Lors de nos investigations, nous avons aussi trouvé l’espèce Mehelya capensis enfouie dans le sol ou cachée sous les feuilles mortes d’ Imperata cilyndrica. Cette espèce est aussi parmi les plus abondantes dans la région de KAYNA. Elle a une fréquence de 11.429%. Comme le confirme SPAWLS et al. (2002), elle est aussi présente en Afrique de l’Est, au Rwanda et au Burundi.

 

Les Ophidiens collectés pendant les cinq mois de nos recherches sont à 94. 286 % des Colubridae. PARENTI (1972) confirme aussi que, d’une manière générale, cette famille renferme un grand nombre d’espèces. En effet, la plupart de ces serpents passent une grande partie de leur temps à se chauffer au soleil. Leur surnombre parmi les spécimens observés sur terrain peut s’expliquer par le fait que ces animaux sont plus exposés, par leurs mœurs, que les autres.

 

A l’issu de nos investigations, beaucoup d’autres espèces des serpents pourraient exister dans ce milieu. Des recherches ultérieures nous permettrons de mettre au point un jour l’inventaire exhaustif des Ophidiens de KAYNA et de notre pays.

 

CONCLUSION

 

Au cours de notre étude qui s’est étalée sur 5 mois de juin à décembre 2004, il a été identifié 8 espèces d’Ophidiens à KAYNA et ses environs : il s’agit de : Miodon collaris, Miodon christyi, Dasypeltis scabra, Mehelya capensis, Philothamnus angolensis, Duberria lutrix, Bitis arietans et Naja nigricollis.

 

La famille des Colubridae est la plus représentée et occupe 94. 286 % du peuplement des Ophidiens dans la région. L’espèce la plus abondante retrouvée dans ce milieu est le Duberria lutrix dont la fréquence observée est de 51.429 %. Les Familles des Viperidae et des Elapidae sont peu représentées avec une fréquence de 2.857 % chacune.

 

Dans le milieu de KAYNA, il existe beaucoup des serpents qui ne sont pas, certainement, mentionnés dans ce travail. Il est nécessaire que d’autres chercheurs continuent cette étude et l’étendent même à d’autres régions pour qu’un jour notre objectif, celui de mettre au point une systématique complète des Ophidiens de notre pays soit atteint.

 

BIBLIOGRAPHIE

DE WITTE N. G et LAURENT R., 1946, Contribution à la faune herpéthologique du Congo belge, Revue Zoologique –Botanique Africaine no 36,  pp 101–115.

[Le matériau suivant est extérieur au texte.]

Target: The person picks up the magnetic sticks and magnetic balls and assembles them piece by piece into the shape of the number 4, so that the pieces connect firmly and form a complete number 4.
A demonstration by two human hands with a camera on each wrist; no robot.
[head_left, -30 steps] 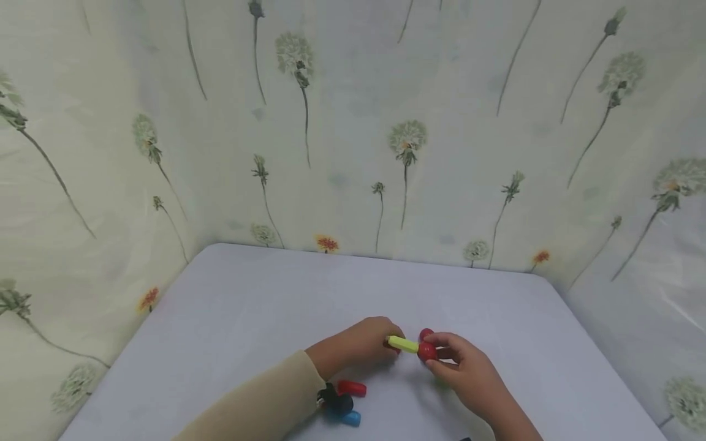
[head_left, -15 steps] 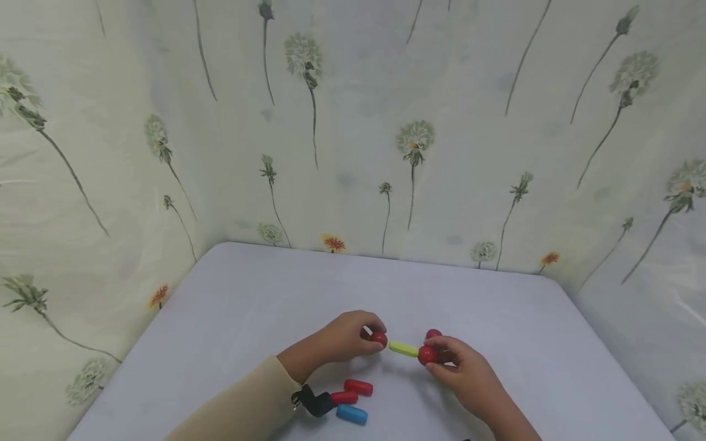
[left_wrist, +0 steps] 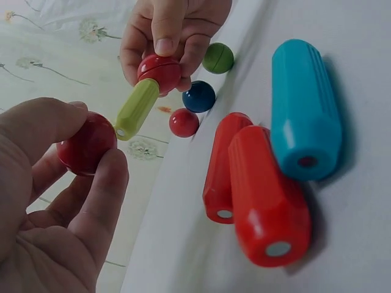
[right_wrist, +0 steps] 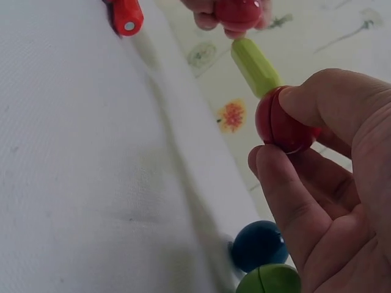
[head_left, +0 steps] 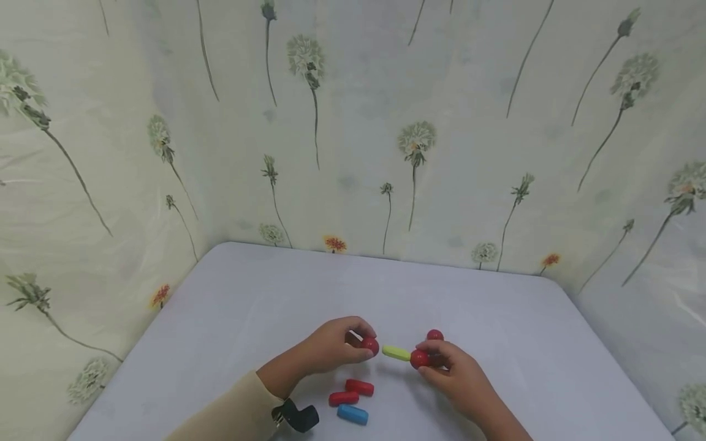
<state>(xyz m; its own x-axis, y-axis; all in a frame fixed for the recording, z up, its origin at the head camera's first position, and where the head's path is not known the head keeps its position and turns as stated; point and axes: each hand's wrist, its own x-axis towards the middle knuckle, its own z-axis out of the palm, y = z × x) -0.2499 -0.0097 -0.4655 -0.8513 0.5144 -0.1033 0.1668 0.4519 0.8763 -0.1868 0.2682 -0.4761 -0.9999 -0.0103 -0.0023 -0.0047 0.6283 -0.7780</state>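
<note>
My left hand (head_left: 336,346) pinches a red ball (left_wrist: 87,144) between thumb and fingertips. Facing it across a small gap is the free end of a yellow-green rod (head_left: 395,353), ridged and with a metal dot in its tip (left_wrist: 121,131). The rod's other end joins a second red ball (right_wrist: 282,119), which my right hand (head_left: 458,370) holds with thumb and fingers. Ball and rod are held up above the white table (head_left: 248,294), the rod pointing toward the left hand.
Two red rods (head_left: 360,387) and a blue rod (head_left: 352,414) lie on the table in front of the left hand. Beyond the right hand sits a third red ball (head_left: 434,335); a dark blue ball (left_wrist: 199,96) and a green ball (left_wrist: 218,58) are near it.
The left hand, first overlapping the rod's free end, has drawn left with its red ball, leaving a gap. The right hand keeps its ball and rod, shifting slightly left lately.
</note>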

FISCHER E. et HINKEL, H., 1992, La nature et l’environnement du Rwanda, Institut de Recherche Scientifique et Technologique, Butare, 452 pages.

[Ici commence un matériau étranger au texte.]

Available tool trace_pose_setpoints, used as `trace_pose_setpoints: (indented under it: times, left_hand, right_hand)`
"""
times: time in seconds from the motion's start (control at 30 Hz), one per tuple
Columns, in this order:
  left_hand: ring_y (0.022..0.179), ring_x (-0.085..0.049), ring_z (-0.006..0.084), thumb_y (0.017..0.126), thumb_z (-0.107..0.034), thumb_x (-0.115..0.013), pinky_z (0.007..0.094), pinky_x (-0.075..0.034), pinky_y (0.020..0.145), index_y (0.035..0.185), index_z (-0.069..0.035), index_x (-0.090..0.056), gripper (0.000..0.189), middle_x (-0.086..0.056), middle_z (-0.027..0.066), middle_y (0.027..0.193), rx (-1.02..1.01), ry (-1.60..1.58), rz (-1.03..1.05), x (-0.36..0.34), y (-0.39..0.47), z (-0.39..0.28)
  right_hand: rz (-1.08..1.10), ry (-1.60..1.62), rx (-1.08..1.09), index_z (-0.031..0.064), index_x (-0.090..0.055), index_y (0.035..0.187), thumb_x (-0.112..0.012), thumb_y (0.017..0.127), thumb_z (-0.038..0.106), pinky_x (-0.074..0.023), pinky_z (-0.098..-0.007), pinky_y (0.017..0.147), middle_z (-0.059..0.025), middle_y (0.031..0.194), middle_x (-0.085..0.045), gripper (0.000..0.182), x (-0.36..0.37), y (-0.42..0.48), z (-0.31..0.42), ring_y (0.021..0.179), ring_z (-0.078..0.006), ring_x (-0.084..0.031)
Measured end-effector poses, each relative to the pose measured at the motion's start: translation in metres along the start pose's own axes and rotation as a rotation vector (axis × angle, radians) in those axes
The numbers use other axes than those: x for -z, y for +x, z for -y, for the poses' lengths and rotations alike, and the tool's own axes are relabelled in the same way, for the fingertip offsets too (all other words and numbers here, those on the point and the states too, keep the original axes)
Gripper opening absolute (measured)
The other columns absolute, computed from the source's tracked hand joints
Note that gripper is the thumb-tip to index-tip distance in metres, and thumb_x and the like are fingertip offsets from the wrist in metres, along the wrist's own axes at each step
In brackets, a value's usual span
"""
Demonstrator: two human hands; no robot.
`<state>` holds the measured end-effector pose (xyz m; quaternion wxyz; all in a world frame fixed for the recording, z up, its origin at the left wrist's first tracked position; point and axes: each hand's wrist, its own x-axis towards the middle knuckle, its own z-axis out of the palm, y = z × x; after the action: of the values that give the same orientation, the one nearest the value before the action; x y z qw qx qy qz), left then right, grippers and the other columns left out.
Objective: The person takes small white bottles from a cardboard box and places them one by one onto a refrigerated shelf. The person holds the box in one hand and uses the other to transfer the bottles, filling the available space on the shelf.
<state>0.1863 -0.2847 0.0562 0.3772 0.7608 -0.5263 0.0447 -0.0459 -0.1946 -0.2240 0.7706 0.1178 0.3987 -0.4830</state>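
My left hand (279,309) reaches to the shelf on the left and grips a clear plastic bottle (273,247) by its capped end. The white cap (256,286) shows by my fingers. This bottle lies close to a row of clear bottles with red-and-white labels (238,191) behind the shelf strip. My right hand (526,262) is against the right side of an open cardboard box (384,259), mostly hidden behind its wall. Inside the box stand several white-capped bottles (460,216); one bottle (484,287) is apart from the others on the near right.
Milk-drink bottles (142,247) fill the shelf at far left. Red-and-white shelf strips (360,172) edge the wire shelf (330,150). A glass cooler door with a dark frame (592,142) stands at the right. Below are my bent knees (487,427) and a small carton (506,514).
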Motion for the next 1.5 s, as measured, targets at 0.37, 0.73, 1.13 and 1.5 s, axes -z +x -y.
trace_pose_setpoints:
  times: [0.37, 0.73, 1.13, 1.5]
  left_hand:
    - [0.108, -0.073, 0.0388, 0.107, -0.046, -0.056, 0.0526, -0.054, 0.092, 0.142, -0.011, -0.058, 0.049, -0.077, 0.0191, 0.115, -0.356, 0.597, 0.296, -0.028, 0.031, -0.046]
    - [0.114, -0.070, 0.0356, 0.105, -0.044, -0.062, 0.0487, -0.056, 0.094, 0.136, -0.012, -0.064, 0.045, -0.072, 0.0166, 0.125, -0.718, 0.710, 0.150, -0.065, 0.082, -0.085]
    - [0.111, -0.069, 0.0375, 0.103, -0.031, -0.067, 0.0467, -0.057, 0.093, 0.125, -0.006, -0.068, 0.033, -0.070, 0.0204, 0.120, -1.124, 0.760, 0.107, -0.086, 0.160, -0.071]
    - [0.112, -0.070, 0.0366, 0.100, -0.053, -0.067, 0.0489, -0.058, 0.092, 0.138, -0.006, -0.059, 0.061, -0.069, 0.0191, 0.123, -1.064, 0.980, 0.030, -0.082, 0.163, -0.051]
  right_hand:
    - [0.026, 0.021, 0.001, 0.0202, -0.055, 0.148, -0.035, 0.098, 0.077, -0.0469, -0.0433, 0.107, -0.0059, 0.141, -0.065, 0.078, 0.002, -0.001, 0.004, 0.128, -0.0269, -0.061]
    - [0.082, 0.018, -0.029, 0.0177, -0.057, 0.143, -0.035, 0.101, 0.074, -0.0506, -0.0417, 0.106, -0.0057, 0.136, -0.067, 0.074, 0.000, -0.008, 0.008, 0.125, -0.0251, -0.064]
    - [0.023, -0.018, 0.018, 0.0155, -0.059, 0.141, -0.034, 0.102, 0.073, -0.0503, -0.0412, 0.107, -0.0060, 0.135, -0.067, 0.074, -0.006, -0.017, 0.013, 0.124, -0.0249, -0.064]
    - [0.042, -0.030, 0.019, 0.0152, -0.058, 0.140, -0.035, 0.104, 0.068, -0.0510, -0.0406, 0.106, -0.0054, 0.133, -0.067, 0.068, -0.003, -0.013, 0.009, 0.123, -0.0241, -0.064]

KANYERE K., 1998, Influence du sel de cuisine sur la croissance des lapereaux sevrés de race locale à Kirumba, T.F.E. , inédit Butembo 18 pages.

LAURENT R., 1956, Contribution à l’herpétologie de la région des grands lacs de l’Afrique centrale (Ituri– Kivu–Maniema–Tanganika–Ruanda-Urundi) série 8 in Sciences Zoologiques, Tervuren, 189 pages.

PARENTI  U., 1972, Atlas de Zoologie 2, Grange Batelière, Paris, 115 pages.

SPAWLS S. et al, 2002, The Field Guide to the Reptiles of East Africa, Academic Press, San Diego, 543 pages.

VUNYALEVE P., 1998, Contribution à l’étude des paramètres démographiques chez la  chèvre locale dans le territoire de Lubero (cas de Kayna) T.F.E. inédit, Kirumba, 24 pages.